**Assigned task**
Of the entries below, return exactly those lines that fall between the one containing "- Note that" and the one containing "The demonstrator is", the two end lines included.

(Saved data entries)
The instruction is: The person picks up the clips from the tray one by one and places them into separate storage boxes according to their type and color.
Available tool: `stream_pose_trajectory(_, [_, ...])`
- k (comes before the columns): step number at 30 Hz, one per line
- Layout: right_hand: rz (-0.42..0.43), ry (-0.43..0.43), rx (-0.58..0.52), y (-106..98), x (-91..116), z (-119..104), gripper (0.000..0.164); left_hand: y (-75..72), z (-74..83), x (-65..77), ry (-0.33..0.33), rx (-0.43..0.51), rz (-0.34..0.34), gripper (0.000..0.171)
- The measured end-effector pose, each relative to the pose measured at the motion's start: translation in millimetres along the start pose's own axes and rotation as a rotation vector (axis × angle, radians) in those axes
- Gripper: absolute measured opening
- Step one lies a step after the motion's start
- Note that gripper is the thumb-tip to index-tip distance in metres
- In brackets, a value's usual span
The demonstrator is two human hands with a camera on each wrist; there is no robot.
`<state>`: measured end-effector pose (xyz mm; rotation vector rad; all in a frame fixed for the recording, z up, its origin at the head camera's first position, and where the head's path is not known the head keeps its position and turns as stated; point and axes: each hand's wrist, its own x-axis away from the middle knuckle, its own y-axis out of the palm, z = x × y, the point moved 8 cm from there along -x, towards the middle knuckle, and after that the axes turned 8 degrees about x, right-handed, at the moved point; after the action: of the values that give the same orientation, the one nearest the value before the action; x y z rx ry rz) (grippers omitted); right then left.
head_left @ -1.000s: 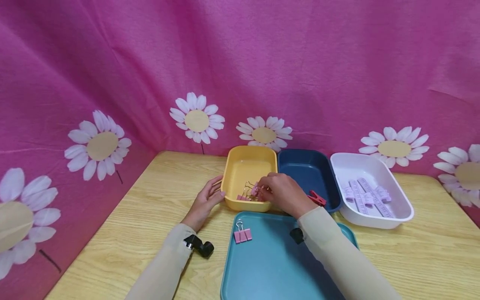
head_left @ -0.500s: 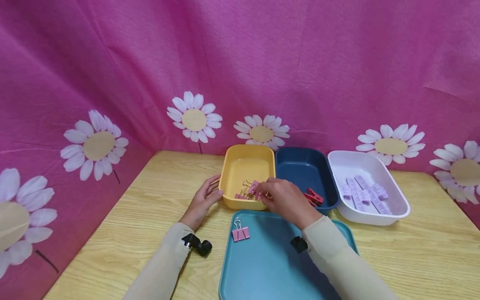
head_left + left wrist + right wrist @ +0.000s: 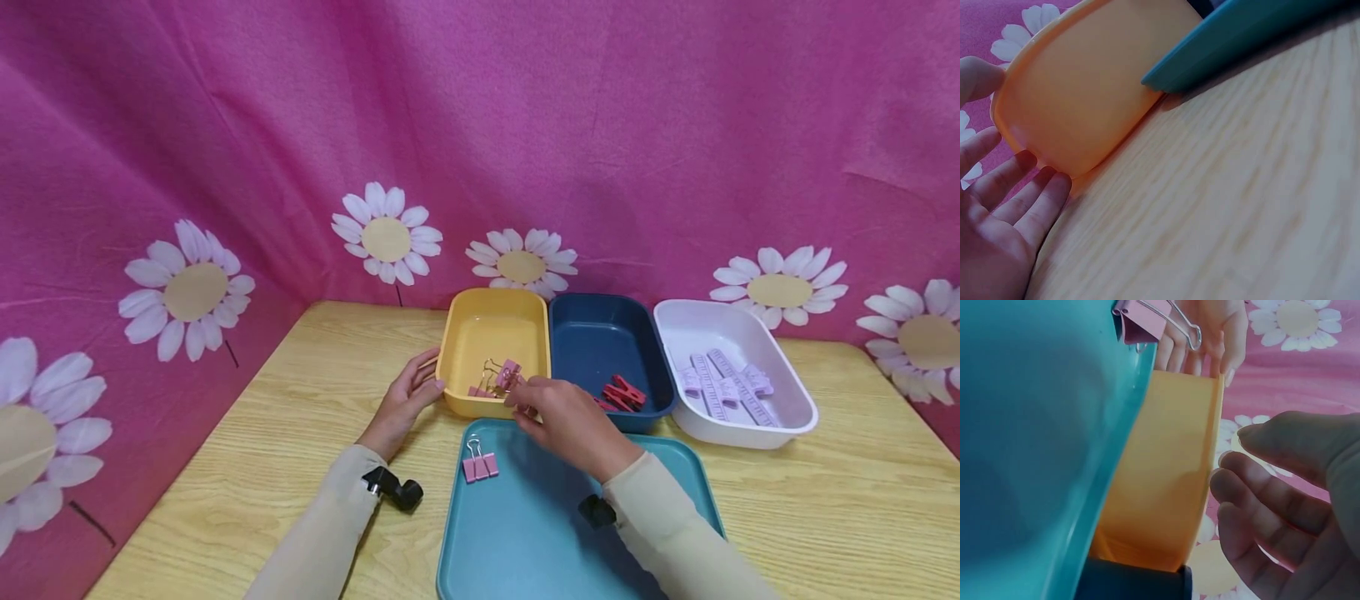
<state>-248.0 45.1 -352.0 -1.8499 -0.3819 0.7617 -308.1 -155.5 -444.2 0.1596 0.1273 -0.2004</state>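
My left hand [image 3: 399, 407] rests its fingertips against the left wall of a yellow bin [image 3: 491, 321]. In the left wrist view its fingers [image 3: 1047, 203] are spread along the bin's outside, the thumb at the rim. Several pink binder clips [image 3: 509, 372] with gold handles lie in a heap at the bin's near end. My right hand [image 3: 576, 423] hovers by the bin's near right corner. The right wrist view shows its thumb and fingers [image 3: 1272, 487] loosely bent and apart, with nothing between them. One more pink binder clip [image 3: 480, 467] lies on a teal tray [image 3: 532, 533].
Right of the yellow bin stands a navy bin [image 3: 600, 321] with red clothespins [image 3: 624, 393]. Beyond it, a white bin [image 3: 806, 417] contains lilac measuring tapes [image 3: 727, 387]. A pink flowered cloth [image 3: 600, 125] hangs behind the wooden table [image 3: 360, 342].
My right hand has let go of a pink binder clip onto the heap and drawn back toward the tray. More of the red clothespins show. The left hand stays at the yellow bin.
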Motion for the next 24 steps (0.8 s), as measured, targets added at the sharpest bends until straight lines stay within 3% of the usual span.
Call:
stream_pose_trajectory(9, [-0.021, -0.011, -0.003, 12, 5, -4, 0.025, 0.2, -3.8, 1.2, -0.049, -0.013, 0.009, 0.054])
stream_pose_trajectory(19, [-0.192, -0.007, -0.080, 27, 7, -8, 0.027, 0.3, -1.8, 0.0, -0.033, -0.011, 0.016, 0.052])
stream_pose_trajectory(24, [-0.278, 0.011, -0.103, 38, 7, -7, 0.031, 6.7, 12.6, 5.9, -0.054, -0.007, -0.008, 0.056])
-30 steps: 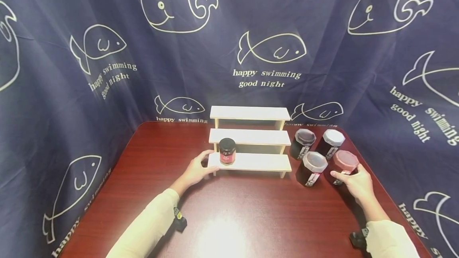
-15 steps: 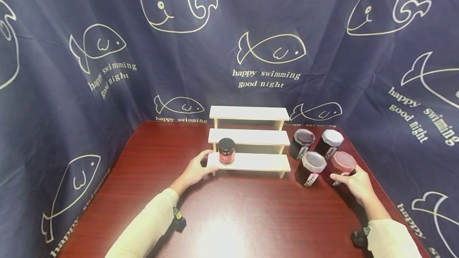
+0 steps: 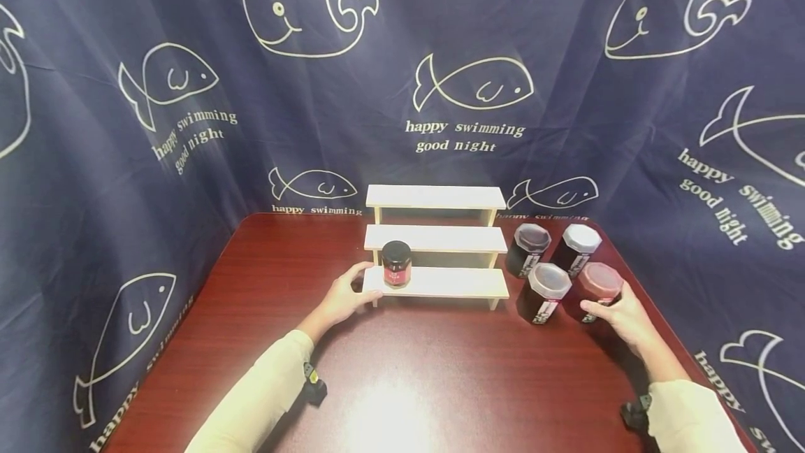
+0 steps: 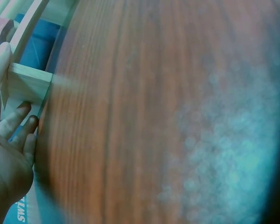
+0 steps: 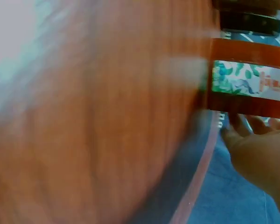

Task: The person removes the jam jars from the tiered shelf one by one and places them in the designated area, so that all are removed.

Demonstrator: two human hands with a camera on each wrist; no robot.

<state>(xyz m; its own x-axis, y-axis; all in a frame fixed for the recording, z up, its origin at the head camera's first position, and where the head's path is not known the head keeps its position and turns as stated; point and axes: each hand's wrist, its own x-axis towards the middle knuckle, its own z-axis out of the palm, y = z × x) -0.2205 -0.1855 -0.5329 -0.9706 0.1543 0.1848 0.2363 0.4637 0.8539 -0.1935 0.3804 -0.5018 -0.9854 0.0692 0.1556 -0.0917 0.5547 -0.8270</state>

**Answer section**
- Note that gripper is the thumb-tip to index-tip distance in metres
- In brackets, a value's usual span
The demonstrator is two human hands with a camera on each wrist; there is no robot.

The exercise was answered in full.